Segment Open

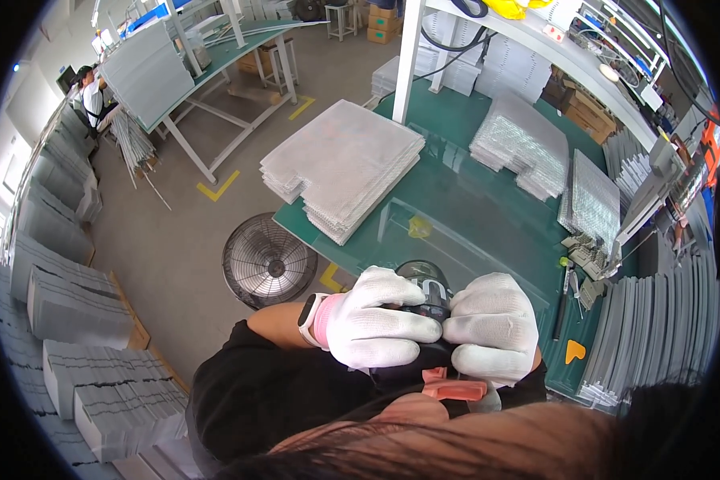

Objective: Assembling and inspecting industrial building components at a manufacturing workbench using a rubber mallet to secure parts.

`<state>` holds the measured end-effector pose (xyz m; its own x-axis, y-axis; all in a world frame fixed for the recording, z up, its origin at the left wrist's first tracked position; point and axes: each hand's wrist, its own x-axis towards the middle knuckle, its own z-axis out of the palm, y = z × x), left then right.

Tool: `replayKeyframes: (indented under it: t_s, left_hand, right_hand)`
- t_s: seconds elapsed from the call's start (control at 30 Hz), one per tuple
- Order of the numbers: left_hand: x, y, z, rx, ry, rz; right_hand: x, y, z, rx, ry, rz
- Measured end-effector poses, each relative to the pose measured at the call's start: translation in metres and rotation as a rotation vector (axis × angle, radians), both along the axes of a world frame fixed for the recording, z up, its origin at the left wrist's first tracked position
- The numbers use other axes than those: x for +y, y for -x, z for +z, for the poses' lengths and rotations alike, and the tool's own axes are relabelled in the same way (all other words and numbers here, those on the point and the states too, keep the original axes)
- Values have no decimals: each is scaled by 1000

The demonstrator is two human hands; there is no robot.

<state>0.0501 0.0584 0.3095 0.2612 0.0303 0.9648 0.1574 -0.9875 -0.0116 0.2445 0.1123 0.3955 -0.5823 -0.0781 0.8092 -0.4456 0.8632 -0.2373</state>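
Observation:
My left hand and my right hand, both in white knit gloves, are closed around a dark cordless power tool held close to my body at the near edge of the green workbench. The tool's rounded dark top shows between the gloves, and a pink part sticks out under it. A white band with a pink cuff sits on my left wrist. My black sleeve fills the lower middle.
A stack of silvery mesh sheets lies on the bench's left end, with more stacks at the back right. A floor fan stands by the bench. Grey panel stacks line the left wall. A person works far left.

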Motion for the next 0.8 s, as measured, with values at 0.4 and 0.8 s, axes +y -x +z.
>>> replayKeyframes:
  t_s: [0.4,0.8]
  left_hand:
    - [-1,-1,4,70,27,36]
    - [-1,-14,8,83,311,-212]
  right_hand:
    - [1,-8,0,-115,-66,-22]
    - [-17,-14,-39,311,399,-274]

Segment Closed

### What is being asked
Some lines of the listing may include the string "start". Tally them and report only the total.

### Result of the task
2